*Task brief*
Write out the lines below exactly, beginning at the one with "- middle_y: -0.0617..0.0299" and stopping after the one with "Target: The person"; the pictures are not copied.

*Available records*
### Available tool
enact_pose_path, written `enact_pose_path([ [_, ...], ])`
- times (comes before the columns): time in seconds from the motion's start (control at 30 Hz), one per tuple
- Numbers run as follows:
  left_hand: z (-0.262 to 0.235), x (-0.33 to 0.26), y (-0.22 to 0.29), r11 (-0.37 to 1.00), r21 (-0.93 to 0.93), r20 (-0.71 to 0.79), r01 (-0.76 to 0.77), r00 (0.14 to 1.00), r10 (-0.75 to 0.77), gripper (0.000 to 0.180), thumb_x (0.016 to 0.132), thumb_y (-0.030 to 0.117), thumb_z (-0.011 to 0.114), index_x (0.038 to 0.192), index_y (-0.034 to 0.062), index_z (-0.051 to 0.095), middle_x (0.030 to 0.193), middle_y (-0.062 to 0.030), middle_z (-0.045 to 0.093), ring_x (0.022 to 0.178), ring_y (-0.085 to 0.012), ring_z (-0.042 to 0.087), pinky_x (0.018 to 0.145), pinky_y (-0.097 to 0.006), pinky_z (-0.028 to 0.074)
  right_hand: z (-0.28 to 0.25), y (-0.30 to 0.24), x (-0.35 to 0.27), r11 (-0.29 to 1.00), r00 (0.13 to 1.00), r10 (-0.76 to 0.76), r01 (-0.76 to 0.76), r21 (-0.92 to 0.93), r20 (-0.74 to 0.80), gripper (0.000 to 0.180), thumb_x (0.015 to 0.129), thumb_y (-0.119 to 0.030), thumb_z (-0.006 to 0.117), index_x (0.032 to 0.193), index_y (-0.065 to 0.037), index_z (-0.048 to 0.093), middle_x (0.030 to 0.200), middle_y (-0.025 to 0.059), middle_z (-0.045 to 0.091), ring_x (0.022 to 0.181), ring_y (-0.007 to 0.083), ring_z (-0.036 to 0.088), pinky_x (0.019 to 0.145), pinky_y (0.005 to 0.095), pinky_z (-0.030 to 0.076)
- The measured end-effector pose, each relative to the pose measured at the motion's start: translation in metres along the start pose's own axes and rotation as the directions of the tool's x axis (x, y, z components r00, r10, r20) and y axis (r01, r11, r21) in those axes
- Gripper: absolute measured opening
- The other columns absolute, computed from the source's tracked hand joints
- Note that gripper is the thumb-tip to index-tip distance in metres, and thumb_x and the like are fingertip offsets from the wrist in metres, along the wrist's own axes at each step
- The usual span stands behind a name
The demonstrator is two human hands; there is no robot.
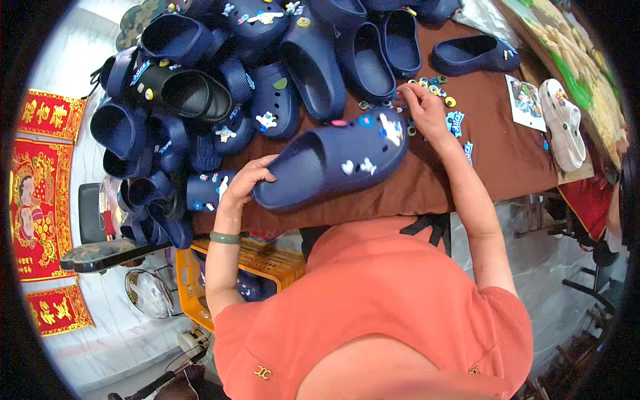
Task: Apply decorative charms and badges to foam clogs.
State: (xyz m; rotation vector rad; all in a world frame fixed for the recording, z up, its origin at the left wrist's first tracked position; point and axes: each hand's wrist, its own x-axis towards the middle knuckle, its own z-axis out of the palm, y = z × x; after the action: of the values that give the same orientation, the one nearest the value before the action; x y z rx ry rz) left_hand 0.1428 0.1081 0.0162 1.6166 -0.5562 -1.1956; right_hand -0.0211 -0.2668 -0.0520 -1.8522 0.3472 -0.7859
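Note:
My left hand (248, 181) grips the heel end of a navy blue clog (327, 167), fingers inside the opening. The clog lies at a slant across the table's front, its toe pointing right. White, pink and blue charms (368, 165) sit on its toe. Beyond the toe, my right hand (427, 115) reaches over a scatter of small round charms (450, 101), its thumb and fingers closed together. What is between those fingertips, if anything, is too small to make out. Blue and white letter-shaped charms (455, 123) lie beside the right wrist.
Navy clogs (313, 67) are heaped at the left and back of the brown-covered table (507, 163). A black clog (193, 95) lies among them. On the right are a picture card (526, 102) and a white clog (564, 127). A yellow crate (283, 261) stands below.

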Motion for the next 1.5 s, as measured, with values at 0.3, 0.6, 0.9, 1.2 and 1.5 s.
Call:
enact_pose_path([
  [0.3,0.022,-0.004,0.037,0.754,0.656,-0.305,-0.043,0.898,0.317,0.047,0.100,0.036,0.047,0.091,-0.0019,0.072,0.106,-0.0109,0.068,0.095,-0.0193,0.062,0.084,-0.030,0.048,0.001,-0.011,-0.005,0.991,0.983,-0.132,0.135,-0.010,0.126,0.019,0.096,-0.012,0.059,0.106,0.003,0.065,0.090,0.0052,0.068,0.085,0.0120,0.062,0.077,0.0247,0.049],
  [0.6,0.136,0.068,0.038,0.627,-0.770,0.020,0.116,0.987,-0.158,0.042,0.096,0.044,0.053,0.105,0.0046,0.064,0.095,-0.0108,0.070,0.085,-0.0249,0.068,0.081,-0.038,0.055,0.029,-0.067,-0.018,0.737,0.766,-0.434,0.605,-0.303,0.474,0.025,0.088,-0.025,0.064,0.101,-0.004,0.067,0.106,0.0130,0.063,0.101,0.0305,0.058,0.091,0.0403,0.045],
  [0.9,0.149,0.099,0.015,0.642,-0.758,-0.187,-0.117,0.981,-0.042,0.024,0.093,0.029,0.060,0.094,0.0051,0.064,0.092,-0.0120,0.069,0.081,-0.0243,0.069,0.079,-0.037,0.056,0.028,-0.057,-0.027,0.722,0.808,-0.544,0.589,-0.365,0.227,0.015,0.080,-0.017,0.073,0.085,-0.005,0.066,0.085,0.0081,0.064,0.083,0.0264,0.061,0.075,0.0361,0.050],
  [1.2,0.147,0.099,0.015,0.607,-0.790,-0.103,-0.082,0.995,0.000,0.025,0.096,0.029,0.056,0.097,0.0054,0.063,0.096,-0.0114,0.070,0.084,-0.0216,0.068,0.081,-0.036,0.055,0.024,-0.055,-0.029,0.700,0.803,-0.576,0.582,-0.415,0.153,0.026,0.078,-0.019,0.077,0.072,-0.005,0.055,0.069,0.0091,0.054,0.065,0.0275,0.054,0.061,0.0389,0.044],
  [1.5,0.152,0.091,0.016,0.611,-0.776,-0.171,-0.157,0.985,0.036,0.032,0.099,0.035,0.051,0.103,0.0046,0.061,0.104,-0.0152,0.068,0.092,-0.0258,0.068,0.086,-0.039,0.054,0.012,-0.041,-0.013,0.988,0.978,-0.099,0.118,0.096,-0.185,0.014,0.091,-0.007,0.062,0.103,0.000,0.061,0.077,0.0108,0.062,0.071,0.0240,0.062,0.066,0.0289,0.049],
])
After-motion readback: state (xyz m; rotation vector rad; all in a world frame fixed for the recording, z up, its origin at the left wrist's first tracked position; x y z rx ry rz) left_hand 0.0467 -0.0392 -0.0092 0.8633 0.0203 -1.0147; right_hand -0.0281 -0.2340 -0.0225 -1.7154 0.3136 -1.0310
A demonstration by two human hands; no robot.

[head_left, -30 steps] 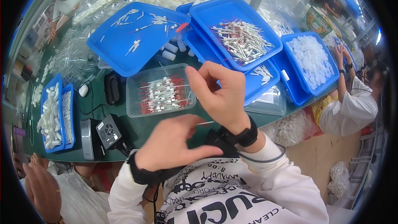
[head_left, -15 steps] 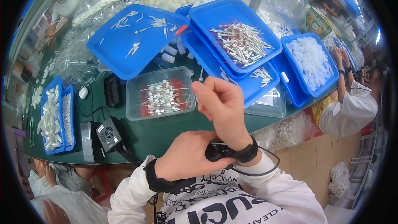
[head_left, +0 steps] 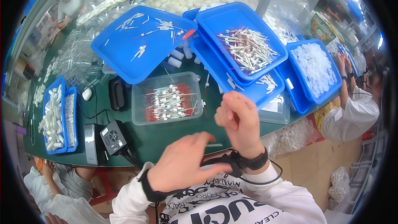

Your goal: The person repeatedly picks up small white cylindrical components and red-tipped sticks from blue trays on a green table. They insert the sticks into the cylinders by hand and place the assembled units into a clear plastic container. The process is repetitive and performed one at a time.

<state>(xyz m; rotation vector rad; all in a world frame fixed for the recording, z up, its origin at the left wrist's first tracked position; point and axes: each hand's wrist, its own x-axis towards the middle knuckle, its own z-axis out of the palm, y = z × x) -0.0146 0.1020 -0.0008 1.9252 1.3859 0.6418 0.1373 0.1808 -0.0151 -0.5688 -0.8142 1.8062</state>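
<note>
Along the wearer's front, the green desk (head_left: 145, 141) supports the trays and boxes. Largest of these, the left blue tray (head_left: 120, 54) carries only a few scattered pieces. To its right, the upper blue tray (head_left: 215, 18) rests on other blue trays and carries a dense pile. Nearer the wearer, the clear plastic box (head_left: 139, 114) stands below the left blue tray.

The left hand (head_left: 182, 161) is released: thumb and fingers are spread at the near edge, with no item visible in the grip. The right hand (head_left: 240, 118), near the clear plastic box, has its fingers curled inward; whether a small item is pinched there cannot be determined.

Progress, judged by contents: a broad layer of red and white sticks (head_left: 170, 103) occupies the clear plastic box, while the piled sticks (head_left: 248, 49) remain in the upper blue tray.

Smallest item: a thin white strip (head_left: 214, 145) shows beside the left fingertips; contact cannot be confirmed.
</note>
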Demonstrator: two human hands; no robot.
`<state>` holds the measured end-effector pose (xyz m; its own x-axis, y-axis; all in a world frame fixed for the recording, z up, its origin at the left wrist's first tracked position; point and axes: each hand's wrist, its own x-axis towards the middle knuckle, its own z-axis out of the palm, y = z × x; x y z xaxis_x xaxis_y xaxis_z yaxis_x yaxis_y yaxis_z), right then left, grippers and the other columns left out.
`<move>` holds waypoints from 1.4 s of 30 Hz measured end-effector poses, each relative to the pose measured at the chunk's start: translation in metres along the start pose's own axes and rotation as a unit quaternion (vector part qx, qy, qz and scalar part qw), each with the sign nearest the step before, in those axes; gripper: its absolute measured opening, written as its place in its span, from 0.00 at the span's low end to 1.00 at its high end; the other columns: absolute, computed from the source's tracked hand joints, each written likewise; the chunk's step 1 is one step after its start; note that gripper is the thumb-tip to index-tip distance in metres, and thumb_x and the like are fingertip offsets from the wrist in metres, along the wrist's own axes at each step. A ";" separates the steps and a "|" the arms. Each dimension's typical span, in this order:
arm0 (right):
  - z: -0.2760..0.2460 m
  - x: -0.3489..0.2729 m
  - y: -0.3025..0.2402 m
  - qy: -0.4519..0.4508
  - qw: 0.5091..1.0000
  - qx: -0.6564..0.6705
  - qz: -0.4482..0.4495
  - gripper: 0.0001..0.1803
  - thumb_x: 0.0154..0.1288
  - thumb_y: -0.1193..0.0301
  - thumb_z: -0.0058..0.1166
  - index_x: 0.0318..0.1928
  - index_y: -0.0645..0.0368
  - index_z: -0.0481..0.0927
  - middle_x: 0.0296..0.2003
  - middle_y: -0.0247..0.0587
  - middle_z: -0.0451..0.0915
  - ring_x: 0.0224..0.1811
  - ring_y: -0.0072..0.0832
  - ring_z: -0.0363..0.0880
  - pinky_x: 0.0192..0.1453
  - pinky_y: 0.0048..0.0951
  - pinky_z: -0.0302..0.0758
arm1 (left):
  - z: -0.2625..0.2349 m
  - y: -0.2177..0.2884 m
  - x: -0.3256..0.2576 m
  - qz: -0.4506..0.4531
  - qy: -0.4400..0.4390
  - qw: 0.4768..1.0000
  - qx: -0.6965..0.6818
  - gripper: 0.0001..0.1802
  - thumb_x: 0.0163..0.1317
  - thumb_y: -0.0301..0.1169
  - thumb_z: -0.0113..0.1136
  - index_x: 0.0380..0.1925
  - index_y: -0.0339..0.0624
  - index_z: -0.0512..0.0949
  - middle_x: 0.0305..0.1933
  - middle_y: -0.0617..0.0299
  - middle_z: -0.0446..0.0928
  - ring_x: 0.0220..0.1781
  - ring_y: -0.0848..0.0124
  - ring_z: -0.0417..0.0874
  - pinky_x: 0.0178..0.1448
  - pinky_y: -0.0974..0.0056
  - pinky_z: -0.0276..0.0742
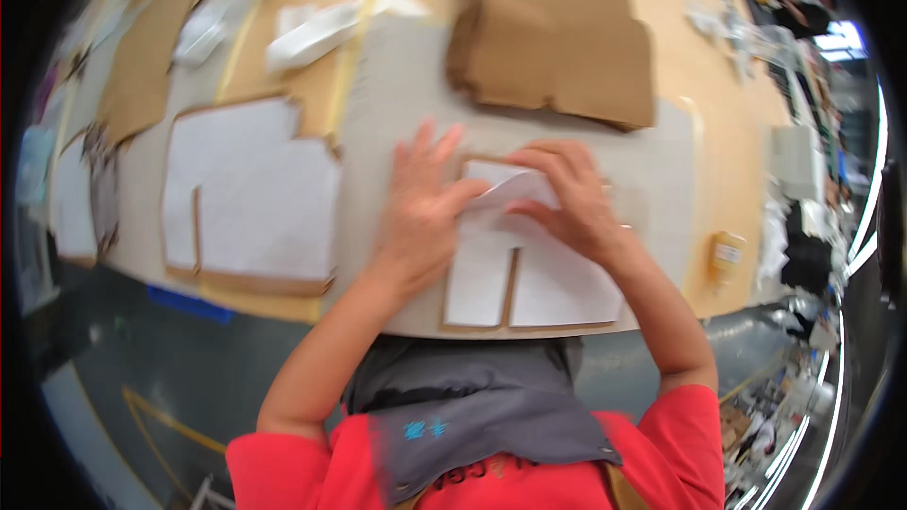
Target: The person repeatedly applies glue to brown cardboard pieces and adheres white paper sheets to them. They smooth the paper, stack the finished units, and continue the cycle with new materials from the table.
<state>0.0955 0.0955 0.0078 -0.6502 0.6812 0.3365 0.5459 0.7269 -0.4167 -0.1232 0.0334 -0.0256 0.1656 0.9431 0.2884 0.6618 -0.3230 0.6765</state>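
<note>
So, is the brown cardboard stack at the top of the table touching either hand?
No, the brown cardboard stack lies farther up the table, apart from both the left hand and the right hand.

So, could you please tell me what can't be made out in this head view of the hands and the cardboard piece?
- Top of the white-faced cardboard piece: covered by the left hand and right hand.
- White objects at the table's far left: motion blurred.
- Small yellow item by the right rim: too small.

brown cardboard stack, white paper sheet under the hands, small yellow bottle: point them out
brown cardboard stack (557, 33), head view, middle of its top face
white paper sheet (557, 283), head view, lower right panel
small yellow bottle (726, 258), head view, its body
</note>
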 end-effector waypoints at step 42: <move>-0.177 -0.148 -0.187 0.077 0.997 -0.008 -0.012 0.11 0.68 0.64 0.57 0.35 0.60 0.80 0.28 0.45 0.85 0.24 0.34 0.83 0.24 0.27 0.76 | 0.009 -0.019 -0.002 0.053 0.043 0.998 -0.012 0.30 0.55 0.11 0.42 0.45 0.49 0.89 0.72 0.48 0.71 0.82 0.46 0.56 0.85 0.43 0.40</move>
<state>0.1831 -0.1253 0.1857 -0.5739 0.6688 0.4726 0.5404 0.7429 -0.3950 -0.1300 0.0380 -0.0450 0.1689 0.8940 0.4150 0.6263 -0.4225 0.6551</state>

*Answer box*
  - middle_y: -0.0617..0.0299
  - middle_z: -0.0446..0.0928
  - ring_x: 0.0220..0.1781
  - ring_y: -0.0848..0.0124
  - ring_z: -0.0417..0.0874
  - pinky_x: 0.0178..0.1448
  - pinky_y: -0.0974..0.0056
  - pinky_z: -0.0276..0.0742
Target: The person repeatedly applies glue to brown cardboard pieces and adheres white paper sheets to them. They smooth the paper, stack the finished units, and continue the cycle with new materials from the table.

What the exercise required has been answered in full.